*INSTRUCTIONS FOR THE TASK*:
The listing that follows should be reproduced exactly, line for line.

● ● ● ● ● ● ●

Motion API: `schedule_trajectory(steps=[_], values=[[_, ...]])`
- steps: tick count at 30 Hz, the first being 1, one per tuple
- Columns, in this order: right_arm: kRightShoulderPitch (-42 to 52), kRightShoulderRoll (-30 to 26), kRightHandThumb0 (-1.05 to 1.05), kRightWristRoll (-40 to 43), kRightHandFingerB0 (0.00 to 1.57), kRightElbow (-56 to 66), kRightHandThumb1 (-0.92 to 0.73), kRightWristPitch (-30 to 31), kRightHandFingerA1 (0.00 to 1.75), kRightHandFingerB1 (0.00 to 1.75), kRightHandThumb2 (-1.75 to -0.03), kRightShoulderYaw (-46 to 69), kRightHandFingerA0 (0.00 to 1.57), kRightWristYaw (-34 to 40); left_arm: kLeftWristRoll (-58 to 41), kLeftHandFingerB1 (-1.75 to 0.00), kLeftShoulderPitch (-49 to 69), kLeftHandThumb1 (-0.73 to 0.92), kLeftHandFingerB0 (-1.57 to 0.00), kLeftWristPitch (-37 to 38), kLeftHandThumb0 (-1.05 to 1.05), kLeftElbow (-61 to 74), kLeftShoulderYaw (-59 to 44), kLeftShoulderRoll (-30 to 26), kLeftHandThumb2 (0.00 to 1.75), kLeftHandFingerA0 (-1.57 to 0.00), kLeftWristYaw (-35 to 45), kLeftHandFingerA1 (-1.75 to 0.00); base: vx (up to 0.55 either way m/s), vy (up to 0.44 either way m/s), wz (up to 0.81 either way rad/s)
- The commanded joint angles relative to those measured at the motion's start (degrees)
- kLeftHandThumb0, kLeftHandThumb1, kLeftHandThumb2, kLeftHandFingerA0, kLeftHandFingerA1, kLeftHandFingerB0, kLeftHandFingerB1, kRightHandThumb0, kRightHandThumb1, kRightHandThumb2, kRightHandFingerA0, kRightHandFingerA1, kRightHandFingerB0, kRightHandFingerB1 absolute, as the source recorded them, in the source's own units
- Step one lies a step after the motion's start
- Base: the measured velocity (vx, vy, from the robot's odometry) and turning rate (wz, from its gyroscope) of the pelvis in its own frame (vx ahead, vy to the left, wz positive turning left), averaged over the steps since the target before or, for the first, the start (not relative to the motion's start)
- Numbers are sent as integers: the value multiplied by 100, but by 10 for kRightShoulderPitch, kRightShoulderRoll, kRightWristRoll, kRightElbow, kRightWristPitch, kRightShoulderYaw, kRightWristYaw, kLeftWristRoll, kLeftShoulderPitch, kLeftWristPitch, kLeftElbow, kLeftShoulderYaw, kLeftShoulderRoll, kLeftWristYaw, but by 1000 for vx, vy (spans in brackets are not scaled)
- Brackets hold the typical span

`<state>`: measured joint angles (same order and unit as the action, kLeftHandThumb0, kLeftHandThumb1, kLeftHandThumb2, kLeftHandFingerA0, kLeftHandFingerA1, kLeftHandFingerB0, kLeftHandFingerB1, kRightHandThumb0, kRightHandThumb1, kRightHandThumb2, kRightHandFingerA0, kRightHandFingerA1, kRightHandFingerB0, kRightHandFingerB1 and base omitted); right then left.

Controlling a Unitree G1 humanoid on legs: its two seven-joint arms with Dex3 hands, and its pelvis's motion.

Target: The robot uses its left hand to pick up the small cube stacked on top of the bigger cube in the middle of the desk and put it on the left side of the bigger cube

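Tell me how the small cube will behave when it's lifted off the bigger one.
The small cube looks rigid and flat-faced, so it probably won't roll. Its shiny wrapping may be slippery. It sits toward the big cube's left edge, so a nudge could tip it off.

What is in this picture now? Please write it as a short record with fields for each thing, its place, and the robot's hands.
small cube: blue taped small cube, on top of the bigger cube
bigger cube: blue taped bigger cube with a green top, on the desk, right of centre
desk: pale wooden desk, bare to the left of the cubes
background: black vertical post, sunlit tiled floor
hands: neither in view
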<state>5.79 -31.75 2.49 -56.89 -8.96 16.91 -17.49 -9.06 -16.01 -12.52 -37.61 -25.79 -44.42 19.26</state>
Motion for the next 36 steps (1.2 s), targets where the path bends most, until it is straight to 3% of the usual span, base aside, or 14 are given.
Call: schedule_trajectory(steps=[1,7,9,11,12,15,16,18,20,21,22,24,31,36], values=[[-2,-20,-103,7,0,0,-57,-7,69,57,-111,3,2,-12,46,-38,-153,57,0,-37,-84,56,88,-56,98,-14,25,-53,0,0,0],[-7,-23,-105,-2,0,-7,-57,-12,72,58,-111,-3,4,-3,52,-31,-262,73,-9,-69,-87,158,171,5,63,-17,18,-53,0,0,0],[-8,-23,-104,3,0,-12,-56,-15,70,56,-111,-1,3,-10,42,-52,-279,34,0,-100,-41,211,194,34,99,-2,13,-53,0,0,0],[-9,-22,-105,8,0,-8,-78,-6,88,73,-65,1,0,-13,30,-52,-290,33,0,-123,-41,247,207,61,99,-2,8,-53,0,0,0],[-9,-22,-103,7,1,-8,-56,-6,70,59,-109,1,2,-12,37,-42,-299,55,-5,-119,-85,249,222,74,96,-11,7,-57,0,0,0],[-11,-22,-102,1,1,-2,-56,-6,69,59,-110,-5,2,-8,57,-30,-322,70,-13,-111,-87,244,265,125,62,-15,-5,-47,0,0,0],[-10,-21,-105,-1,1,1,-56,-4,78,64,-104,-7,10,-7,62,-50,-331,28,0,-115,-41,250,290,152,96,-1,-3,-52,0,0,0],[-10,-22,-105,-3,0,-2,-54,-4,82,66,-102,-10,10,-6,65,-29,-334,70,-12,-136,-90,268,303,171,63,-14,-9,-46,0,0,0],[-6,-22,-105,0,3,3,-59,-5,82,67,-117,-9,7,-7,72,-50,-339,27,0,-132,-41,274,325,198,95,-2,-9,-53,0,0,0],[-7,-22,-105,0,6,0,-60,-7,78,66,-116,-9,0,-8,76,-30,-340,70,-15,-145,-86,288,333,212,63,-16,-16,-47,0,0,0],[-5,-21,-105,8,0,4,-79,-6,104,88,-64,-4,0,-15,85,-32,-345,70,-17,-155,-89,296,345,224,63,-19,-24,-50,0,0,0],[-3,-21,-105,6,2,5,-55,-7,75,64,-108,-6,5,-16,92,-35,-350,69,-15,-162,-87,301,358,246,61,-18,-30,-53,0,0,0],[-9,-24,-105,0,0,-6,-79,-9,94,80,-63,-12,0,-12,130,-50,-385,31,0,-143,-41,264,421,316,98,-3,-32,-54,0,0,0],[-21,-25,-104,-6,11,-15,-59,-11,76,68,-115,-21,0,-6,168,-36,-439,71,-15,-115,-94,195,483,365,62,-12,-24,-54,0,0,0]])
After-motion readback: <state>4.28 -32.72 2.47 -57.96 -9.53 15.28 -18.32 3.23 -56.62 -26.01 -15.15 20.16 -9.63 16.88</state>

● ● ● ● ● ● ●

*YOUR RESPONSE*:
Motion API: `schedule_trajectory(steps=[_], values=[[_, ...]])`
- steps: tick count at 30 Hz, the first being 1, one per tuple
- Columns, in this order: right_arm: kRightShoulderPitch (-42 to 52), kRightShoulderRoll (-30 to 26), kRightHandThumb0 (-1.05 to 1.05), kRightWristRoll (-40 to 43), kRightHandFingerB0 (0.00 to 1.57), kRightElbow (-56 to 66), kRightHandThumb1 (-0.92 to 0.73), kRightWristPitch (-30 to 31), kRightHandFingerA1 (0.00 to 1.75), kRightHandFingerB1 (0.00 to 1.75), kRightHandThumb2 (-1.75 to -0.03), kRightShoulderYaw (-46 to 69), kRightHandFingerA0 (0.00 to 1.57), kRightWristYaw (-34 to 40); left_arm: kLeftWristRoll (-58 to 41), kLeftHandFingerB1 (-1.75 to 0.00), kLeftShoulderPitch (-49 to 69), kLeftHandThumb1 (-0.73 to 0.92), kLeftHandFingerB0 (-1.57 to 0.00), kLeftWristPitch (-37 to 38), kLeftHandThumb0 (-1.05 to 1.05), kLeftElbow (-61 to 74), kLeftShoulderYaw (-59 to 44), kLeftShoulderRoll (-30 to 26), kLeftHandThumb2 (0.00 to 1.75), kLeftHandFingerA0 (-1.57 to 0.00), kLeftWristYaw (-35 to 45), kLeftHandFingerA1 (-1.75 to 0.00); base: vx (up to 0.55 either way m/s), vy (up to 0.44 either way m/s), wz (up to 0.81 either way rad/s)
- The commanded joint angles relative to those measured at the motion's start (degrees)
- kLeftHandThumb0, kLeftHandThumb1, kLeftHandThumb2, kLeftHandFingerA0, kLeftHandFingerA1, kLeftHandFingerB0, kLeftHandFingerB1, kRightHandThumb0, kRightHandThumb1, kRightHandThumb2, kRightHandFingerA0, kRightHandFingerA1, kRightHandFingerB0, kRightHandFingerB1 absolute, as the source recorded them, in the source's own units
- Step one lies a step after the motion's start
- Base: the measured velocity (vx, vy, from the robot's odometry) and turning rate (wz, from its gyroscope) of the pelvis in its own frame (vx ahead, vy to the left, wz positive turning left), averaged over the steps since the target before or, for the first, the start (not relative to the motion's start)
- Numbers are sent as integers: the value multiplied by 100, but by 10 for kRightShoulderPitch, kRightShoulderRoll, kRightWristRoll, kRightElbow, kRightWristPitch, kRightShoulderYaw, kRightWristYaw, kLeftWristRoll, kLeftShoulderPitch, kLeftWristPitch, kLeftElbow, kLeftShoulderYaw, kLeftShoulderRoll, kLeftWristYaw, but by 1000 for vx, vy (spans in brackets are not scaled)
- Brackets hold the typical span

`<state>`: measured joint angles (same order and unit as the action, kLeftHandThumb0, kLeftHandThumb1, kLeftHandThumb2, kLeftHandFingerA0, kLeftHandFingerA1, kLeftHandFingerB0, kLeftHandFingerB1, kRightHandThumb0, kRightHandThumb1, kRightHandThumb2, kRightHandFingerA0, kRightHandFingerA1, kRightHandFingerB0, kRightHandFingerB1 and base omitted); right then left.

Controlling a Unitree G1 humanoid on legs: its two seven-joint arms with Dex3 hands, and its pelvis's motion.

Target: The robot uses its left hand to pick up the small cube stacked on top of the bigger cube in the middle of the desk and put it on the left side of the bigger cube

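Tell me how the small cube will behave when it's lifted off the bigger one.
The small cube looks rigid and flat-faced, so it probably won't roll. Its shiny wrapping may be slippery. It sits toward the big cube's left edge, so a nudge could tip it off.

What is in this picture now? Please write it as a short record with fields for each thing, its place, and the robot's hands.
small cube: blue taped small cube, on top of the bigger cube
bigger cube: blue taped bigger cube with a green top, on the desk, right of centre
desk: pale wooden desk, bare to the left of the cubes
background: black vertical post, sunlit tiled floor
hands: neither in view
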<state>5.79 -31.75 2.49 -56.89 -8.96 16.91 -17.49 -9.06 -16.01 -12.52 -37.61 -25.79 -44.42 19.26</state>
Motion for the next 36 steps (1.2 s), targets where the path bends most, until it is straight to 3% of the usual span, base aside, or 14 are given.
Call: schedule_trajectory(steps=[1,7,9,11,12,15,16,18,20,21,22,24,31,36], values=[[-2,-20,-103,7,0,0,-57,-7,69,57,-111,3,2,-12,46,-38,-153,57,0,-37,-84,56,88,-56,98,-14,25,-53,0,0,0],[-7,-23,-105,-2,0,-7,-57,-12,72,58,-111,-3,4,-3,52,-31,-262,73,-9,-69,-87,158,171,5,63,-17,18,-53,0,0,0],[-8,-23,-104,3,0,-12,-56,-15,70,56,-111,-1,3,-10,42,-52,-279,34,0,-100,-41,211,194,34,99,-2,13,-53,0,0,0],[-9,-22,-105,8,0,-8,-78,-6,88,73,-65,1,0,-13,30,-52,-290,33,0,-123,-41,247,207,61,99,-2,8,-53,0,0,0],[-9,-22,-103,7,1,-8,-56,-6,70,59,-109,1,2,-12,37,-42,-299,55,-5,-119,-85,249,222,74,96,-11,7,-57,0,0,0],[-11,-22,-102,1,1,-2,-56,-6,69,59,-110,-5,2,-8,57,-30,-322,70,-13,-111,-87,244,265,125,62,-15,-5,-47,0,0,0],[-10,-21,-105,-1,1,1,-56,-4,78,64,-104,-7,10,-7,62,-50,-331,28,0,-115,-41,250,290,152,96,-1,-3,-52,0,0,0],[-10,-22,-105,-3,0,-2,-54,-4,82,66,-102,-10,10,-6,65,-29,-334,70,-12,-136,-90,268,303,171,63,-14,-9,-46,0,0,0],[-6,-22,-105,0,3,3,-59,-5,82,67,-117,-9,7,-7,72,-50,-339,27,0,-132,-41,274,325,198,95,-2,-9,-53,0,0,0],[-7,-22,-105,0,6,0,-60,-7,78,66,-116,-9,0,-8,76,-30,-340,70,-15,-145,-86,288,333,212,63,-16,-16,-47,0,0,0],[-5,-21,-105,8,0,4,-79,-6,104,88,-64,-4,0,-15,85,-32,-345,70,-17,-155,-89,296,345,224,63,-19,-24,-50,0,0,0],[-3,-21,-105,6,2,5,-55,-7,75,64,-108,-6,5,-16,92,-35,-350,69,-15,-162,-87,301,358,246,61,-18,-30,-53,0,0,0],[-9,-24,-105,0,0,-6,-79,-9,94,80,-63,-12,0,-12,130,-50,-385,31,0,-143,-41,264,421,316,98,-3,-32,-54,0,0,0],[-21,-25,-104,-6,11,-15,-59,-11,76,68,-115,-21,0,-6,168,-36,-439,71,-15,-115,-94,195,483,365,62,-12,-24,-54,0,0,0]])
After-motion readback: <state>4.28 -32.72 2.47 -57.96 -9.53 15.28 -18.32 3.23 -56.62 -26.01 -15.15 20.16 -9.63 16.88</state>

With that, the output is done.